Maybe Rhino Is reloading
jbesanko | 08/16/2007
(3 out of 5 stars)
"One reviewer laments the fact that this 2-CD anthology is no longer available. Perhaps one reason is that Rhino is busy making corrections. First of all, rather than the separate booklet which usually accompanies such box sets, Rhino chose to insert liner notes with each disc. The only problem is, they put the SAME liner notes in both discs.
What is included [ten pages] is interesting, but whereas it says "continued in booklet for disc # 2" we unfortunately get those same disc 1 notes repeated. So, not only do I not know who wrote them, I have no idea if they ever intended to include a discography. I also can't say if this was a general problem or confined only to my set.

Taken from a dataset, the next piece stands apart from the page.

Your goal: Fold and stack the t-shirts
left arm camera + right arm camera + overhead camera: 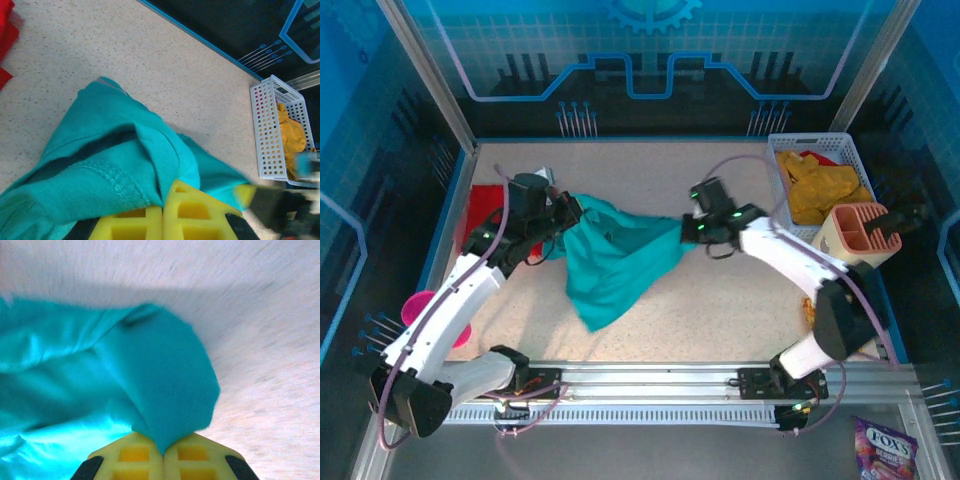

As for the contents, of the 29 selections he put onto the Billboard Hot 100 from 1964 to 1978 [21 for the Imperial label, four for United Artists, one for Soul City/Epic, one for Soul City, and two for Big Tree] they include all but these five: Right Relations [# 61 for Imperial in December 1968]; One Woman [# 89 for Imperial in November 1969]; Think His Name [# 65 in September 1971 with The Guru Ram Das Ashram Singers for United Artists]; Ashes And Sand [# 96 in February 1977 for Soul City], and his last hit, Curious Mind (Um, Um, Um, Um, Um, Um) which reached # 4 Adult Contemporary (AC)/# 41 Billboard Pop Hot 100 early in 1978 for Big Tree and with Ashes And Sand as the B-side [different version?].
Instead they give us two B-sides [Going Back To Big Sur, the flip of These Are Not My People, and Outside Help, the flip of Ashes And Sand], as well as a number of selections [tracks 7, 13, 14, 17 to 19 on disc 1, and tracks 3, 5, 7 and 8 on disc 2] which were either failed singles or taken from some of his albums. Unfortunately, without a discography we have no way of knowing.
All in all, this appears to be one of Rhino's weaker efforts and one can only hope that its current unavailability is due to its being revised to correct the errors and omissions."